Selon Xavier Niel, qui s'est confié au Canard Enchaîné, c'est en profitant du malaise vagal de Nicolas Sarkozy à l'été 2009 que François Fillon aurait réussi à faire adopter en conseil des ministres le texte qui a permis à Free d'obtenir sa licence 3G.

Amusant récit livré par Xavier Niel au Canard Enchaîné, et rapporté par le site Arrêt Sur Images. Le patron du groupe Iliad, la maison mère de Free, revient sur le combat mené contre Nicolas Sarkozy pour obtenir enfin la précieuse licence 3G qui lui permet d’investir le marché de la téléphonie mobile. Rappelons que les relations sont très tendues entre l’industriel et le chef de l’Etat, qui selon Paris-Match prend Xavier Niel « pour un gaucho ». Il lui reproche notamment d’avoir investi dans Backchich et Mediapart, deux médias qui ne brillent pas par un sarkozisme débordant. Plus récemment, Sarkozy a tout fait pour empêcher la reprise du Monde par le trio Niel-Bergé-Pigasse, sans succès.

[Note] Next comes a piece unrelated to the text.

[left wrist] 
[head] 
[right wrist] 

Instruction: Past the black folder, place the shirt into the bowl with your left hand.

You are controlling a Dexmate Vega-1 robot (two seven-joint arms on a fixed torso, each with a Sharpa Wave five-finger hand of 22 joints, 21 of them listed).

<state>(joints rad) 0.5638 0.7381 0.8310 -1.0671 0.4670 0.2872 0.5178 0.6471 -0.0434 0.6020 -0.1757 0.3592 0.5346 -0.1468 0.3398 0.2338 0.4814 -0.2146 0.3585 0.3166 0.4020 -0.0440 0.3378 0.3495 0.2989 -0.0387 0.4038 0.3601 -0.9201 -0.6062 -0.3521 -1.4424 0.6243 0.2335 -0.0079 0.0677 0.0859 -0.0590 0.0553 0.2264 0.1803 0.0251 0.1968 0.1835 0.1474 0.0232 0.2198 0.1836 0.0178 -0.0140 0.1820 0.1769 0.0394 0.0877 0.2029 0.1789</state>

Après un long feuilleton interminable, Free a finalement obtenu la licence 3G qu’il lui fallait, en décembre 2009. Au grand dam de Martin Bouygues – l’ami intime de Nicolas Sarkozy, qui avait déclaré à propos de Free Mobile qu’il n’était pas question de « laisser les romanichels venir sur les pelouses » de son château Bouygues Telecom (c’était un an avant que les roms ne fassent l’actualité…).

Mais voilà comment Xavier Niel aurait obtenu le précieux sésame, grâce au soutien osé de François Fillon :

Au moment de l’attribution de la quatrième licence d’opérateur de téléphonie mobile, Sarkozy militait contre Free, sans doute pour défendre les intérêts de son ami intime Martin Bouygues. Pour parvenir à ses fins, Niel aurait donc contourné le chef de l’Etat avec l’appui de François Pérol, l’ex-secrétaire général adjoint de l’Elysée, et du Premier ministre lui-même : « Fillon a fait adopter le texte en Conseil des ministres en vitesse pendant que Sarko était sorti répondre à un appel ! Et il a signé le décret en profitant de son malaise vagal », assure Niel.

Le scénario est surréaliste, mais plausible. En novembre 2008, La Tribune avait publié une note de Matignon qui qui montrait que le cabinet du premier ministre souhaitait favoriser l’entrée d’un quatrième opérateur sur le marché de la téléphonie mobile, contrairement aux souhaits du Président. Le décret et l’arrêté permettant l’appel d’offres sont datés du 29 juillet 2009, or c’est le 26 juillet 2009 que Nicolas Sarkozy avait été hospitalisé pour son malaise vagal.